* Task statement
Line by line, repeat all the material exactly as it appears.

* Provided material
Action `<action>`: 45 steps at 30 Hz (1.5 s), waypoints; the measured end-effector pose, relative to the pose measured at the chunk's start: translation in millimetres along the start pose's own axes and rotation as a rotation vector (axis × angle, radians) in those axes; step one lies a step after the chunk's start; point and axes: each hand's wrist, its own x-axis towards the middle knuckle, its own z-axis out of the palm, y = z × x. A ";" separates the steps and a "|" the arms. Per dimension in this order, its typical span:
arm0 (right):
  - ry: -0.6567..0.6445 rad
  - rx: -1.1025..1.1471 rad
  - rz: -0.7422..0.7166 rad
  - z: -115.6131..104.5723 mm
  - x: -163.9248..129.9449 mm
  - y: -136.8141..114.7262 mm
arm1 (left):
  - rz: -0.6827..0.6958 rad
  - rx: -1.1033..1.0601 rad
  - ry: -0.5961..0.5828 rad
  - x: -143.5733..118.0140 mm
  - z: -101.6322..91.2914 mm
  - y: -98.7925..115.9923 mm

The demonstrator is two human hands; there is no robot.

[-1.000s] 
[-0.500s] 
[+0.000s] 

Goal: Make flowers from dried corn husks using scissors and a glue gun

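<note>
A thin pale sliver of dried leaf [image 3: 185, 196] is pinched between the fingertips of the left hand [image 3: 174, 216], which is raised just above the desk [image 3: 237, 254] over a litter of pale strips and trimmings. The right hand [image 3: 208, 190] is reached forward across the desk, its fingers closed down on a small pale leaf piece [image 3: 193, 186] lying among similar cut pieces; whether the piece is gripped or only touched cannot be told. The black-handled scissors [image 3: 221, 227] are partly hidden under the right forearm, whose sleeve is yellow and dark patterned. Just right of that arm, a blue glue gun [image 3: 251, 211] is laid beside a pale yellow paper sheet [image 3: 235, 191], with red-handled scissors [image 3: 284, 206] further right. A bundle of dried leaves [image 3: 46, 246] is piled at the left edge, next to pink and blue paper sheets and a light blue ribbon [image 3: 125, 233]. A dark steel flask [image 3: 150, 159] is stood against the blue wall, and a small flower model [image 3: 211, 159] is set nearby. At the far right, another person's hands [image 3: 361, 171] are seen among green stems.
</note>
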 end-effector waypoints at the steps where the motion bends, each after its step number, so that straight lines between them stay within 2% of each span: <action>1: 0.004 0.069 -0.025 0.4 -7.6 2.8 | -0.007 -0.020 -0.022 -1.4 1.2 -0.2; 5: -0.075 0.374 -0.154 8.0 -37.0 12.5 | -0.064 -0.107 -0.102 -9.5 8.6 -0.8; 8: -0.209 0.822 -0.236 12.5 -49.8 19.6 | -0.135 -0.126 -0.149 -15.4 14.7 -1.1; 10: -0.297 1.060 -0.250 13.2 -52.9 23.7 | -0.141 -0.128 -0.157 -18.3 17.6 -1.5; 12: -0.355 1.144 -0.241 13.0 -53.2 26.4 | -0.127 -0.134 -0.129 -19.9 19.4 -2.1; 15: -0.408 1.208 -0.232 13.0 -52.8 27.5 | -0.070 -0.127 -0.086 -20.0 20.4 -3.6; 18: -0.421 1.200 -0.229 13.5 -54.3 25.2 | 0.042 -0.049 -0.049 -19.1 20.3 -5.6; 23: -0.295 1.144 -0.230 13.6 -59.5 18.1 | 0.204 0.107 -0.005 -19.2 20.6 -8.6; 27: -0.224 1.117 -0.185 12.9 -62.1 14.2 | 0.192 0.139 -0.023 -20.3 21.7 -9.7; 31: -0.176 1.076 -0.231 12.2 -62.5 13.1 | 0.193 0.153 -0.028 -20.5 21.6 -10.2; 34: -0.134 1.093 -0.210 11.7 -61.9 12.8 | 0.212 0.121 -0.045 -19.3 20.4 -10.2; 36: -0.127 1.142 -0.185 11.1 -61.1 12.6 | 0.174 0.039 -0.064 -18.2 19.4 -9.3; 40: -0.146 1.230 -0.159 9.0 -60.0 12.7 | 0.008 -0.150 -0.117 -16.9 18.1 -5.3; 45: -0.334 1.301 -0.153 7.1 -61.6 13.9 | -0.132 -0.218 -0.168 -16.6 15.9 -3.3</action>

* Answer
Action `<action>`: 45 steps at 30 Hz (1.5 s), waypoints; the measured end-effector pose, relative to the pose measured at the chunk's start: translation in millimetres along the start pose's own axes and rotation as a rotation vector (axis × angle, radians) in those axes; step one lies a step after the chunk's start; point and axes: each hand's wrist, its own x-axis towards the middle knuckle, its own z-axis out of the palm, y = z × x. A ";" separates the steps and a "|" the arms. Per dimension in this order, its typical span:
arm0 (right):
  - ry: -0.6567..0.6445 rad
  - rx: -1.1025..1.1471 rad
  - rz: -0.7422..0.7166 rad
  - z: -115.6131..104.5723 mm
  - x: -163.9248..129.9449 mm
  - y: -136.8141..114.7262 mm
arm1 (left):
  - rz: -0.6827..0.6958 rad
  - rx: -1.1033..1.0601 rad
  - ry: -0.5961..0.5828 rad
  - x: -143.5733..118.0140 mm
  - z: -101.6322..91.2914 mm
  - y: -98.7925..115.9923 mm

The demonstrator is two human hands; there is no robot.

[-1.000s] 
[-0.500s] 
[+0.000s] 

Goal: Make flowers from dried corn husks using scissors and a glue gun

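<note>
A thin pale sliver of dried leaf [image 3: 185, 196] is pinched between the fingertips of the left hand [image 3: 174, 216], which is raised just above the desk [image 3: 237, 254] over a litter of pale strips and trimmings. The right hand [image 3: 208, 190] is reached forward across the desk, its fingers closed down on a small pale leaf piece [image 3: 193, 186] lying among similar cut pieces; whether the piece is gripped or only touched cannot be told. The black-handled scissors [image 3: 221, 227] are partly hidden under the right forearm, whose sleeve is yellow and dark patterned. Just right of that arm, a blue glue gun [image 3: 251, 211] is laid beside a pale yellow paper sheet [image 3: 235, 191], with red-handled scissors [image 3: 284, 206] further right. A bundle of dried leaves [image 3: 46, 246] is piled at the left edge, next to pink and blue paper sheets and a light blue ribbon [image 3: 125, 233]. A dark steel flask [image 3: 150, 159] is stood against the blue wall, and a small flower model [image 3: 211, 159] is set nearby. At the far right, another person's hands [image 3: 361, 171] are seen among green stems.
</note>
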 end-effector waypoints at the steps where the motion bends, each after its step number, so that straight lines between them stay within 2% of each span: <action>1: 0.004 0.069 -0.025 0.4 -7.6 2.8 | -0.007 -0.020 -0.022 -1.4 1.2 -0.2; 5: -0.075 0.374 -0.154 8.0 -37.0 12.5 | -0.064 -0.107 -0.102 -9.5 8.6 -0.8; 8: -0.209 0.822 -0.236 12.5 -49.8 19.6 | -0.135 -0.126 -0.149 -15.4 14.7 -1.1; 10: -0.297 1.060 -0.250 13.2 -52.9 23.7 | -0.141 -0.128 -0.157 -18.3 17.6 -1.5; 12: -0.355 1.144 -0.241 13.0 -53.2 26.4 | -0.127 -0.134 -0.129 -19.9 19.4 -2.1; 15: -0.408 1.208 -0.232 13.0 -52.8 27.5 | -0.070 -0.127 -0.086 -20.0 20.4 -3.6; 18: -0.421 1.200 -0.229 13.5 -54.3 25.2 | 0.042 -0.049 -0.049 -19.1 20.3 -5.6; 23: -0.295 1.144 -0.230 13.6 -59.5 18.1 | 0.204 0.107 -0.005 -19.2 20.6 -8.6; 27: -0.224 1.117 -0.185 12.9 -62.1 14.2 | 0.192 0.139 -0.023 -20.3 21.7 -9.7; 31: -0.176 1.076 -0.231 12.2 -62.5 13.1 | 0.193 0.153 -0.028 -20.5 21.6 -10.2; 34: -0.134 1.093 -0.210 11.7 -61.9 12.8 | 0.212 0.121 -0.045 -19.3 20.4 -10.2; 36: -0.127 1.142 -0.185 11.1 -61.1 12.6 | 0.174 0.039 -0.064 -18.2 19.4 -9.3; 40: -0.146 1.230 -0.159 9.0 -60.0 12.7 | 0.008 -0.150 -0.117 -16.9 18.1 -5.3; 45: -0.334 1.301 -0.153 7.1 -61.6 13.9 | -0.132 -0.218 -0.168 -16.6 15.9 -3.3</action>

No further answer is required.